▶ **Prompt**: In the entries below, find the line with "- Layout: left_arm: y" and the line with "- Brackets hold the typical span". Reproduce those two lines and every line between them exactly, and nothing more.

▶ **Data in this exercise**:
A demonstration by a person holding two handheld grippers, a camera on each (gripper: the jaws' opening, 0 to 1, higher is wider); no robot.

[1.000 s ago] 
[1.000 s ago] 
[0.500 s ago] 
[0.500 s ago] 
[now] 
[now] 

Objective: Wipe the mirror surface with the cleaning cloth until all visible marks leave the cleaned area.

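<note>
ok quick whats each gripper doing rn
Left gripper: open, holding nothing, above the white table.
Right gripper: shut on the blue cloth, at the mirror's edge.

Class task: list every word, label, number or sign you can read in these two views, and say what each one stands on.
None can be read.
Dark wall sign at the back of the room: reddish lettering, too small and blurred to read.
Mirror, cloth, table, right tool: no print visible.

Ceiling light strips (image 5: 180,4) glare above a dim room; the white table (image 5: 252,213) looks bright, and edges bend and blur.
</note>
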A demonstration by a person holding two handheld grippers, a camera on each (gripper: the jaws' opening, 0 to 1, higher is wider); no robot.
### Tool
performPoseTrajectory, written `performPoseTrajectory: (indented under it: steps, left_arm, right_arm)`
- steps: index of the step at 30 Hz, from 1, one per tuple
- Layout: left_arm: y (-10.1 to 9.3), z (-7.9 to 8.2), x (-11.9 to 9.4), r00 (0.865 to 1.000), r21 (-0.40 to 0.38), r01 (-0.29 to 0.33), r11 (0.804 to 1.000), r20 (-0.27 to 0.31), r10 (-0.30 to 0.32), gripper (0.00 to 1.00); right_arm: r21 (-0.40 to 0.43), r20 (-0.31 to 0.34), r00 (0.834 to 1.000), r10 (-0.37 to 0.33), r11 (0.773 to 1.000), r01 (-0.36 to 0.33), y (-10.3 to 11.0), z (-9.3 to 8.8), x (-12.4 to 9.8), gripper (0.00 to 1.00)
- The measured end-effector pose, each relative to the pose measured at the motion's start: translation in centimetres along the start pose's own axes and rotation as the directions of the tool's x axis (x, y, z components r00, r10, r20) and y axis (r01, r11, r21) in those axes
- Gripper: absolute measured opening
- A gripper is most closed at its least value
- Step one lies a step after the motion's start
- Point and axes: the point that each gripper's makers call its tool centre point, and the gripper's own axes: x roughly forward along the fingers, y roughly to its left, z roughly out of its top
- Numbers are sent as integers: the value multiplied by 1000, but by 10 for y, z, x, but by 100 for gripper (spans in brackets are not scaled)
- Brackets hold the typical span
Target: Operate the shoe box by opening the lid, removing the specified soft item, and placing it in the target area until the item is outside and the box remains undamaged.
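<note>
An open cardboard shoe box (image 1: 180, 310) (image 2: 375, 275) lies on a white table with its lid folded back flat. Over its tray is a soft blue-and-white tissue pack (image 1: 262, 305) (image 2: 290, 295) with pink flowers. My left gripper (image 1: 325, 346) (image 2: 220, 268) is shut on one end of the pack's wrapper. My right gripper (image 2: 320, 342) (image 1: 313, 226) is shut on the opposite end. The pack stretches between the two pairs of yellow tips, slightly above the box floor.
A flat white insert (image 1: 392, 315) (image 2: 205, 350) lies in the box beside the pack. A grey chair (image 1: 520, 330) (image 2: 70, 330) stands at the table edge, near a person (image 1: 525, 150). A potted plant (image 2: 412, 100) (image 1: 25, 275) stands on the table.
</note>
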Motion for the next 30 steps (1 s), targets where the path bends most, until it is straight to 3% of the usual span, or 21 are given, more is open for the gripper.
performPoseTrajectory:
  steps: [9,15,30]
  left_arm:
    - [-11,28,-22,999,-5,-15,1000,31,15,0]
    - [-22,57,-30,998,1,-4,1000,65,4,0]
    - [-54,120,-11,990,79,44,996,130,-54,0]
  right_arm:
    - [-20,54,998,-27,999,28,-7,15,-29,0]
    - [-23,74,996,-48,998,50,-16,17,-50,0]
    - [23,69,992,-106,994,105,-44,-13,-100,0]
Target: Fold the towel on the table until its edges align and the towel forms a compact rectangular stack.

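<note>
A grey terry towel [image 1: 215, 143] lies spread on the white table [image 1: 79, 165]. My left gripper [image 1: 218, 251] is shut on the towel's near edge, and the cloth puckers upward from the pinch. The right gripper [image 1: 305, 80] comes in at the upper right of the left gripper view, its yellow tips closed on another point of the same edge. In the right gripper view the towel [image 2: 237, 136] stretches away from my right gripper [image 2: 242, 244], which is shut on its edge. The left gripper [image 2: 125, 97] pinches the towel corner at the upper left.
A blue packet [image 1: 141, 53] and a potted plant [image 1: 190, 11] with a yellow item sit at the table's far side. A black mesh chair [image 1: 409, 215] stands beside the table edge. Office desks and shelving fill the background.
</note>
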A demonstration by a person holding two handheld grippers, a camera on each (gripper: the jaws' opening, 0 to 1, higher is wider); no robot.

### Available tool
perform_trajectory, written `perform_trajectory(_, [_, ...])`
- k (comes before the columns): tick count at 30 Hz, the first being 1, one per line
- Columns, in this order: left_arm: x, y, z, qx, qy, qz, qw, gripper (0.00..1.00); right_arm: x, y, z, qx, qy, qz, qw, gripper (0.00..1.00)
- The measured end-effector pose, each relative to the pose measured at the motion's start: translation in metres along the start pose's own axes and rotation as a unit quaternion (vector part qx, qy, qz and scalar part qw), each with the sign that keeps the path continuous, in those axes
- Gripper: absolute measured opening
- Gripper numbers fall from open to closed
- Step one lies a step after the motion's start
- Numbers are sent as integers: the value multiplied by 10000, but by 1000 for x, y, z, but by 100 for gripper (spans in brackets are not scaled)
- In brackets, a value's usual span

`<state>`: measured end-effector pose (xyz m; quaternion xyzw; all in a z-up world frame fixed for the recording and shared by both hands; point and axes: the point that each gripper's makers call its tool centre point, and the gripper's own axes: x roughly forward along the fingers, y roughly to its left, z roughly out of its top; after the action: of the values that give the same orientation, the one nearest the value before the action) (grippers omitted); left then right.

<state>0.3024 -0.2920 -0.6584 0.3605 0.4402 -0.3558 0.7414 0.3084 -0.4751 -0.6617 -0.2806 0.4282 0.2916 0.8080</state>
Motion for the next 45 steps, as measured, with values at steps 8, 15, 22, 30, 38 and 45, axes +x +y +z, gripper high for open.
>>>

▶ **Result for this task**:
- Layout: left_arm: y (-10.1 to 9.3), z (-7.9 to 8.2), x (-11.9 to 9.4), r00 (0.865 to 1.000), r21 (-0.40 to 0.38), r01 (-0.29 to 0.33), r11 (0.804 to 1.000), r20 (-0.27 to 0.31), r10 (-0.30 to 0.32), gripper (0.00 to 1.00); right_arm: r21 (-0.40 to 0.43), r20 (-0.31 to 0.34), r00 (0.834 to 1.000), r10 (-0.37 to 0.33), r11 (0.773 to 1.000), r01 (-0.36 to 0.33), y (-10.3 to 11.0), z (-9.3 to 8.8), x (-12.4 to 9.8), gripper (0.00 to 1.00)
- The measured end-effector pose, each relative to the pose measured at the motion's start: translation in centimetres along the start pose's own axes and rotation as the directions of the tool's x axis (x, y, z components r00, r10, r20) and y axis (r01, r11, r21) in those axes
- Gripper: absolute measured opening
- A gripper is most closed at its least value
- Step one lies a step after the motion's start
- Point and axes: the point that each gripper's makers call its tool centre point, and the gripper's own axes: x roughly forward along the fingers, y roughly to its left, z roughly out of its top
- Numbers are sent as integers: the value multiplied by 1000, but by 10 for y, z, x, but by 100 for gripper (spans in brackets are not scaled)
- Brackets hold the typical span

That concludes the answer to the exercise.